**Your objective:** Output everything in the data exactly, leaving the pictures out.

**Data block:**
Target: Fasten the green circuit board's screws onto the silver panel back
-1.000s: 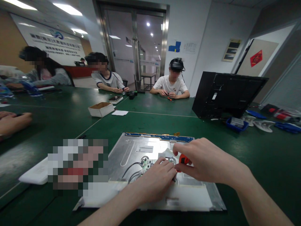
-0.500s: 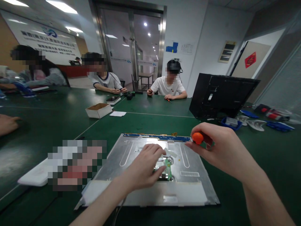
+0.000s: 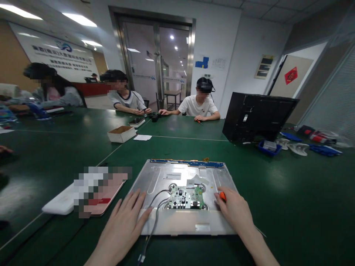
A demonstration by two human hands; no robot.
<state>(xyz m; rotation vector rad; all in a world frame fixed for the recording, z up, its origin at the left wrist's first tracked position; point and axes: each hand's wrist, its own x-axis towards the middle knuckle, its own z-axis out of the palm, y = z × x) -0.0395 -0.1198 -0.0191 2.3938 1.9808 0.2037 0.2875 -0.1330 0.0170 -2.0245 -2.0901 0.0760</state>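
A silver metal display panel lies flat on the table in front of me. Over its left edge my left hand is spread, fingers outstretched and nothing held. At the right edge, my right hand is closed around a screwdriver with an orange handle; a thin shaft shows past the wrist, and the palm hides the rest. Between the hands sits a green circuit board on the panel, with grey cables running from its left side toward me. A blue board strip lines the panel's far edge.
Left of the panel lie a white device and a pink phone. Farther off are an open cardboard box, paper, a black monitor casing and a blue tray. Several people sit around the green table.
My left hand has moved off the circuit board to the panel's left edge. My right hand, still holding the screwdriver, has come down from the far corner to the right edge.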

**Your solution:**
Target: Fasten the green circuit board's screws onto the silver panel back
-1.000s: 
-0.500s: 
+0.000s: 
A demonstration by two human hands; no robot.
<state>(xyz m; rotation vector rad; all in a world frame fixed for the recording, z up, its origin at the left wrist's first tracked position; point and axes: each hand's wrist, its own x-axis towards the middle knuckle, its own z-axis out of the palm, y = z × x) -0.0395 -0.1198 -0.0191 2.3938 1.9808 0.2037 0.2875 -0.1330 0.0170 -2.0245 -2.0901 0.0760</state>
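A silver metal display panel lies flat on the table in front of me. Over its left edge my left hand is spread, fingers outstretched and nothing held. At the right edge, my right hand is closed around a screwdriver with an orange handle; a thin shaft shows past the wrist, and the palm hides the rest. Between the hands sits a green circuit board on the panel, with grey cables running from its left side toward me. A blue board strip lines the panel's far edge.
Left of the panel lie a white device and a pink phone. Farther off are an open cardboard box, paper, a black monitor casing and a blue tray. Several people sit around the green table.
My left hand has moved off the circuit board to the panel's left edge. My right hand, still holding the screwdriver, has come down from the far corner to the right edge.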

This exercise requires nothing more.